● **WORK INSTRUCTION**:
Up to and including the line holding "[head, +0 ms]", write out the data exactly from its first line, but not the pictures.

● **GIVEN MATERIAL**:
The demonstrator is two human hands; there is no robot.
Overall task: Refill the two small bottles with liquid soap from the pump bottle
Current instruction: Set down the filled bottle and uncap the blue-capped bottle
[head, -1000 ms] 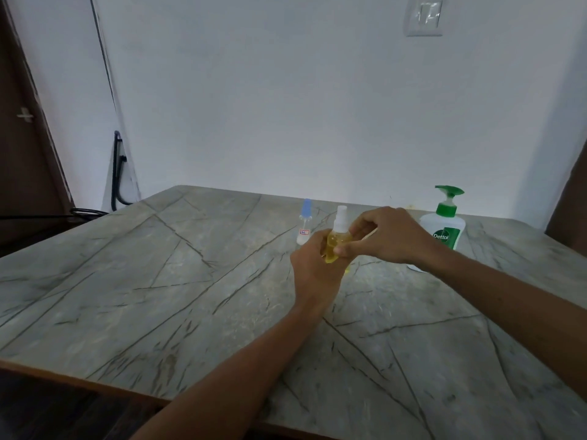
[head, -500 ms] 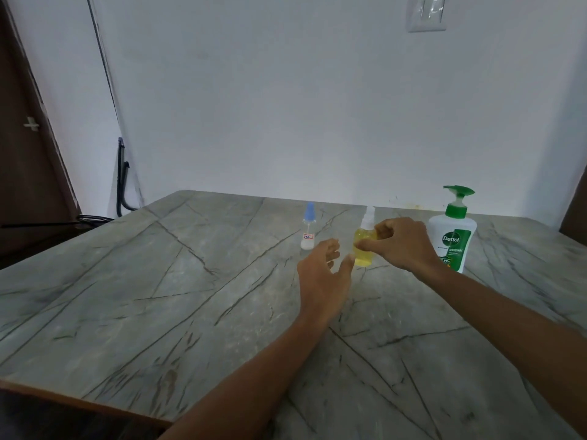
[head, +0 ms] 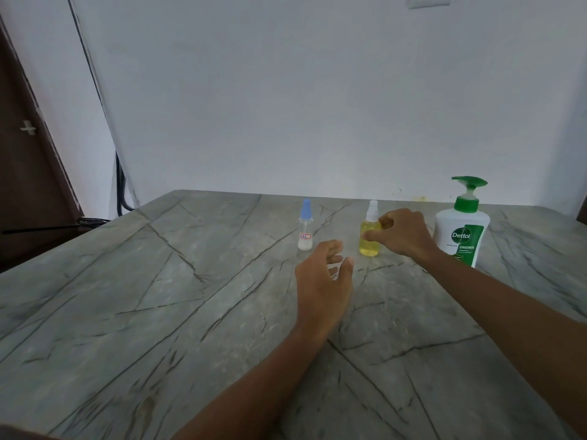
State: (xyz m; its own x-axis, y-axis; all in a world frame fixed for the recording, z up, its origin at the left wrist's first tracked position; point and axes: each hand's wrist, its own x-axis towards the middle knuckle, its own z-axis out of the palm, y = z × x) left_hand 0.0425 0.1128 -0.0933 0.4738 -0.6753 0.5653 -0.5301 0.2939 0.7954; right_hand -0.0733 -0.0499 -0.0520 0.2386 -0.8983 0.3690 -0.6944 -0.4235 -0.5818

● **RESULT**:
The demonstrator is two human hands; there is no robot.
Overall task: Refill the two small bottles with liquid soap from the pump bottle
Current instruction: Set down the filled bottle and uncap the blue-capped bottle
[head, -1000 ms] 
[head, -500 ms] 
[head, +0 ms] 

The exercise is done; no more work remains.